26 February 2006
Following a brief spell in prison, the Irish jockey has won over doubters with a series of masterly displays in the saddle
Cheltenham fever is something most of us seek but which jockeys must avoid. “One of the young guys was asking me,” said Timmy Murphy on Wednesday, “how to handle the pressure at Cheltenham. I told him you had to ride the race not the occasion.”
Such cool thinking has become something of a Murphy trademark – especially in the race itself. His is a presence you seek: an aura of calculating calm in the moving capsule of thundering hooves and jostling horses. You usually, but not always, spot him at the back watching over the rivals ahead. You always wonder how much power he has underneath him. Signs of fever are there none.
It was not ever thus. Murphy, 31, son of a stud groom from Kildare, was always talented and driven but within him was a streak of alchohol-fuelled self-destruct which ended with him spending three extremely alarming, uncomfortable if ultimately redeeming months in Wormwood Scrubs in the late summer of 2002. “In many ways my racing life was over,” he said very quietly as he sipped his obligatory soft drink on Wednesday evening. “There seemed no way back. But then the letters began to come. People believed in me. That gave me so much hope.”
It’s now a part of ‘second chance’ folklore how Murphy went back to his Irish roots with Michael Hourigan in Limerick, schooled horses intensively for six days, rode at Doncaster on the seventh, and on the eighth finished second in a big (and very physically demanding) three-mile chase at Ascot. Statements of intent don’t come much plainer than that.
The rebuilding took a couple of years, quite a bit of it in Ireland where the association with Hourigan’s star Beef Or Salmon made the name T J Murphy again a natural sight on the big day race-cards. People began to remember that his talent was too good to miss. And they noticed welcome changes to the man. “I always loved the way he rode,” said Henrietta Knight, for whom Murphy has been the chosen jockey for her new star, Racing Demon. “But he could be very short-tempered and difficult with people. Now he wants to help.”
Of course, the ultimate step back and up came before the beginning of last season when David Johnson, Britain’s biggest ever jumping owner, chose Murphy to ride for him in succession to Tony McCoy, who was moving to Jonjo O’Neill.
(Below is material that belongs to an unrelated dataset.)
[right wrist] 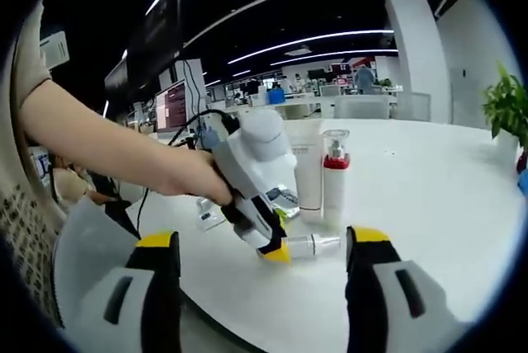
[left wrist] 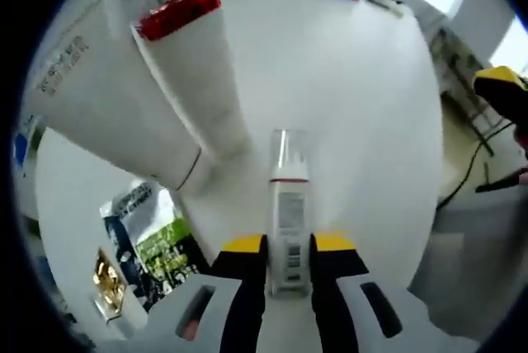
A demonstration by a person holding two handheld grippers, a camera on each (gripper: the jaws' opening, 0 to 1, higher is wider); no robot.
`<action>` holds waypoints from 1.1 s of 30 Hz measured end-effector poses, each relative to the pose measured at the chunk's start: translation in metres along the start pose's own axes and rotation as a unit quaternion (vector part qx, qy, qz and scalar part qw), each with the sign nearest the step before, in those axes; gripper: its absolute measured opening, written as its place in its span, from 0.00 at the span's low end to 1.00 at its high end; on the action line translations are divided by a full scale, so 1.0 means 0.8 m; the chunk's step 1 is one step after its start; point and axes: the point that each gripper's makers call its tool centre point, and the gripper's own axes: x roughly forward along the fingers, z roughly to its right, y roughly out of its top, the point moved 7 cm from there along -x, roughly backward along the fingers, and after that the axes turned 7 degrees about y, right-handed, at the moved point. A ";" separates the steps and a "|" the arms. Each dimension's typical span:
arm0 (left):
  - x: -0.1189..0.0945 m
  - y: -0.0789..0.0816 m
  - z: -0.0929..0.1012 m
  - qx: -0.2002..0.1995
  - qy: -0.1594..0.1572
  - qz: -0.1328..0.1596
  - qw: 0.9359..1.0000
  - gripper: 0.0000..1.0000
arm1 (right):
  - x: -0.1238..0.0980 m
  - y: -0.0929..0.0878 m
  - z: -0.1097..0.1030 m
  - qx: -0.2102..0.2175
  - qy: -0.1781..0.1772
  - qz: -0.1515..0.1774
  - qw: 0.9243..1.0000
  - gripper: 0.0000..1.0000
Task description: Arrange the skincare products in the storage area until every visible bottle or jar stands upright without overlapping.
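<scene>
Small bottle [left wrist: 289,229] lies flat on worktop [left wrist: 363,105]; left gripper [left wrist: 289,264] clamps it to upright it; right gripper [right wrist: 262,266] open, idle.

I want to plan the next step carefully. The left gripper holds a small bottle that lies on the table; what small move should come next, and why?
Probably tip the small bottle up onto its base. The left gripper is shut on it, and in the right gripper view it lies on its side on the white table, while the red-banded bottle beside it already stands upright. The right gripper is open.
</scene>
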 end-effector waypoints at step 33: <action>-0.188 -0.022 0.053 -0.203 -0.193 0.277 0.919 0.16 | -0.028 0.043 0.001 0.246 0.128 0.176 0.944 0.70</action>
Despite early clashes with trainer Martin Pipe, who still prefers to put the more forceful McCoy on his other horses, Murphy won over the doubters with a series of big race wins, climaxed by a characteristic stalking victory on Contraband in the Arkle Chase at the Cheltenham Festival.
Last week’s Johnson winners Our Vic and Don’t Be Shy are among the leading Murphy contenders for this year’s Festival but even though it starts a fortnight on Tuesday, he refuses to bog down the conversation with speculation. “It’s a waste of time to talk about it now,” he said. “My way of handling it is to talk things through with David and with Martin in the week before. Then on the day take one race at a time. You can only ride what is in front of you.”
Which takes us back to what is special about Murphy in the saddle, the calmness, the flowing skill, the hallmark of class in any sport. “There are two crucial jobs a jockey is doing out there,” said trainer Jamie Osborne, one of the most talented and stylish riders of the recent era. “To balance the horse, and balance yourself around it. Timmy does the two better than anyone around. He is a joy to watch. It is a quite exceptional talent.”
Osborne’s great mentor was Yogi Breisner, now established as the performance coach to the Olympic equestrian team. Murphy says his first meeting with Yogi some eight years ago changed the way he thought about jumping. “I could see the talent, the balance and body position,” said Yogi. “But he was trying too hard. He needed to refine things. When I rode in the 1984 Olympics, I remember hearing athlete Carl Lewis say that what you needed was the maximum effort with the maximum relaxation. That’s what I believe Timmy brings to his horses today.”
Murphy is too grateful for his second chance to want to boast about it. Sitting at the scrubbed wooden tables and open fire of the country pub on Wednesday he shook his head at his early ignorance: how he just sat on horses without thinking, how he got drunk every weekend and more because it was in the culture. How his ‘short fuse’ understandably kept blowing under pressure. Now he has to have himself organised. And to have patience – off a horse and on it.
“The horse has got to do the running and jumping,” he said in a ruminative way which still has a lot of authority about it. “I like to let them adjust themselves, get their confidence, take their time. So many people, especially at Cheltenham, go off too fast. That’s why I love to be out the back seeing what the others are doing, planning when to strike. What I really hate is committing myself too early, other horses coming past you. You have to think that’s a race you could have won.”
That’s when you realise what the image of Murphy in a race most reminds you of. He may be in one of the most speedy and violent locations in the whole of sport, but the coolness of the movement, the stillness of the limbs gives out all the aura of a great poker player. The horse’s talents are his cards. He knows it’s best to play last.